▶ _Work instruction_
Work out how many lines in the data hold the word "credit", and reply with that number only.
>>>
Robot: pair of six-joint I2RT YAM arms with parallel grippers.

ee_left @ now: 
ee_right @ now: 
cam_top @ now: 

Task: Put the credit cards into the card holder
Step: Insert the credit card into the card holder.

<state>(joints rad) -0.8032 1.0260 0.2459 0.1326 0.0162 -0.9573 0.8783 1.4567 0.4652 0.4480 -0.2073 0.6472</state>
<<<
▶ _Answer for this exercise_
2